3. Singing Everything
This is the non-negotiable part of my process.
I sing:
- The tonal center
- The root motion
- The harmonic movement between sections
If I can’t sing it—even approximately—I don’t move on.
And if I can’t sing it, I don’t pick up my bass.
Why I Avoid the Instrument Early On
Picking up the instrument too soon is tempting. It feels productive. It feels like checking your work.
But I noticed a pattern:
When I play before I can sing the harmony, the sound doesn’t stick.
My fingers start leading instead of my ear. Muscle memory replaces listening. And whatever I “figured out” disappears a day later.
Singing forces audiation—hearing the music internally.
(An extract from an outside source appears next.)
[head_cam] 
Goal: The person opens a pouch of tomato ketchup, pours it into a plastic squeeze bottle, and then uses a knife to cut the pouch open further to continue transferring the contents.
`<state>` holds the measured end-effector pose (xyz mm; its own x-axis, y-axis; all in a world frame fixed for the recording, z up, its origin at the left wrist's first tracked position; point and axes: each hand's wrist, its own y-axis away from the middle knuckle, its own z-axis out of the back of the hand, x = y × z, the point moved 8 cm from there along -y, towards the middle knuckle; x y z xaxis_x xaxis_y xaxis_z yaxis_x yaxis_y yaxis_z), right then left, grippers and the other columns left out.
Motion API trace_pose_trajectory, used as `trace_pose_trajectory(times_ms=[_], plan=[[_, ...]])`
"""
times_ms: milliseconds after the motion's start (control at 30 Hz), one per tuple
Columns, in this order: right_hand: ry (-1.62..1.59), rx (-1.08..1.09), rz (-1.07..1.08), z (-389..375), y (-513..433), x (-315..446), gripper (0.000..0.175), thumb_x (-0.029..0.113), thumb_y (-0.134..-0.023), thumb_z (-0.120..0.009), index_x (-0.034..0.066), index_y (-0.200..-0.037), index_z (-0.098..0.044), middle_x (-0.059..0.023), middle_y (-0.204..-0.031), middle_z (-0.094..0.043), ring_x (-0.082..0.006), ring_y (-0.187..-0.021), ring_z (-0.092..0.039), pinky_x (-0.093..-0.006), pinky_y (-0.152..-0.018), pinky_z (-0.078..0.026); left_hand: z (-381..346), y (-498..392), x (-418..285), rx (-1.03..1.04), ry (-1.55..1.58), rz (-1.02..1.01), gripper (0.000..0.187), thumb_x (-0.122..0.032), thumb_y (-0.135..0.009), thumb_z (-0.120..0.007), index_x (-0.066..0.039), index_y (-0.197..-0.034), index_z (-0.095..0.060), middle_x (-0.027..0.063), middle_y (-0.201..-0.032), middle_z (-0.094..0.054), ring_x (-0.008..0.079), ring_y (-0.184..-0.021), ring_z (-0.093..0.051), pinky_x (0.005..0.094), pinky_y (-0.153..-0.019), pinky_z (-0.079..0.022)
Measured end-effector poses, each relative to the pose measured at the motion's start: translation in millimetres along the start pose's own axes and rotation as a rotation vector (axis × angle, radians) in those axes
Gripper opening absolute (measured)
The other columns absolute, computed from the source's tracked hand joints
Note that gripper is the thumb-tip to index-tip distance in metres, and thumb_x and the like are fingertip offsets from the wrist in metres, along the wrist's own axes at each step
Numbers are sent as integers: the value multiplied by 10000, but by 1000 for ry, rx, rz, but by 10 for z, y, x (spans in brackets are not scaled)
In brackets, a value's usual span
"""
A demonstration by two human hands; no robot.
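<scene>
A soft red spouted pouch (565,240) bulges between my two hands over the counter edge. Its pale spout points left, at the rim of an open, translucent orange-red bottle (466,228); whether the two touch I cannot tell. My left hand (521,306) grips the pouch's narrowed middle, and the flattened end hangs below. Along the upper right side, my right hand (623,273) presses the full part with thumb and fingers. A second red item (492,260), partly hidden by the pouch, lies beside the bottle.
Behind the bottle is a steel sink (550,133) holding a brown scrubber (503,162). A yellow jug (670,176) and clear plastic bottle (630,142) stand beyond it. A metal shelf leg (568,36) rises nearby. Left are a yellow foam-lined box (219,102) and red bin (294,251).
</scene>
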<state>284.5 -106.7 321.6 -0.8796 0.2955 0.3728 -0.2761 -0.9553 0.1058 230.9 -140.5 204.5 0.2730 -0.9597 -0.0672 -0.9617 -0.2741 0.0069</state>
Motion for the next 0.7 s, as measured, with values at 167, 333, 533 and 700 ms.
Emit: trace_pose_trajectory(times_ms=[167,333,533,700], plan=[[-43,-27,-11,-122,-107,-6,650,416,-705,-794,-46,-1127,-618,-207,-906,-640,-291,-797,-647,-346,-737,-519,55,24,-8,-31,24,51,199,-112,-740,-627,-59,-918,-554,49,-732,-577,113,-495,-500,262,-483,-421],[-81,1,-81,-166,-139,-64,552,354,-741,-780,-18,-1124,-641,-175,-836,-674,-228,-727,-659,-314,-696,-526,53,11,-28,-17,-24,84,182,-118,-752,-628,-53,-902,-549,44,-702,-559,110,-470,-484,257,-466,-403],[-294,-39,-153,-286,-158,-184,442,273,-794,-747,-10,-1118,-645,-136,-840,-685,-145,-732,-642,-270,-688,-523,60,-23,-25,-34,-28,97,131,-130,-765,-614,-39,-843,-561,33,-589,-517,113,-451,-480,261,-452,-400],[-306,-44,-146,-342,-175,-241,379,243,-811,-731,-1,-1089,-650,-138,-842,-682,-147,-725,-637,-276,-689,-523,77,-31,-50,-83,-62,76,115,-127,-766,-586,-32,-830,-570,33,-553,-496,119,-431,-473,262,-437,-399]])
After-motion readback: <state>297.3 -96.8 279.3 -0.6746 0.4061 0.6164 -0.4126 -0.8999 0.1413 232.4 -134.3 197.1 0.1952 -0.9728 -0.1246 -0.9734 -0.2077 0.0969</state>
That’s what builds real retention.
I’m not a singer. That’s not the point.
The point is internalizing the sound deeply enough that it lives without the instrument.
Charting “Tonight, Tonight” at a High Level
When I finally charted out Tonight, Tonight, I kept the rules intentionally simple:
- Roman numerals only
- Uppercase for major sounds
- Lowercase for minor sounds
That’s it.
I didn’t worry about:
- Chord extensions
- Alterations
- Exact voicings
- Note names
I focused on function, not labels.
By staying at this high level, the harmony stayed connected to the form instead of turning into isolated facts.

The Payoff: Playing the Song in Any Key
Here’s the real benefit of this approach.
Because I learned:
- The form
- The tonal center
- The harmonic movement
I didn’t memorize a list of chords.
I learned structure.
That means I can now play this song in any key with minimal thought. The relationships stay the same. The sound stays familiar.
That’s musical fluency—not recall.
Why This Process Matters More Than This Song
This article isn’t really about Tonight, Tonight.
It’s about a repeatable way to:
- Learn songs by ear
- Hear chord progressions more clearly
- Internalize harmony instead of memorizing it
The same listening order applies to any tune:
- Form
- Home
- Singing
- Instrument (last)
Details can come later—if they’re even needed.
Explore more ear-first fundamentals in my Bass Fundamentals section.
Frequently Asked Questions
Do I need strong music theory to learn chord changes by ear?
No. You don’t need advanced music theory to learn chord changes by ear. In fact, starting with too much theory can slow the process down. A more effective approach is to focus on form, tonal center (“home”), and whether you can sing the harmonic movement. High-level listening—such as hearing major vs. minor sounds and tracking root motion—is often enough to internalize a song before worrying about chord names or extensions.
Why is singing so important when learning chord changes by ear?
Singing forces you to internalize the sound instead of relying on finger patterns or muscle memory. If you can sing the root motion and feel where the harmony resolves, you’re developing true audiation—the ability to hear music internally. This makes chord changes easier to remember, easier to transpose to other keys, and much more transferable to new songs, including tunes like Tonight, Tonight.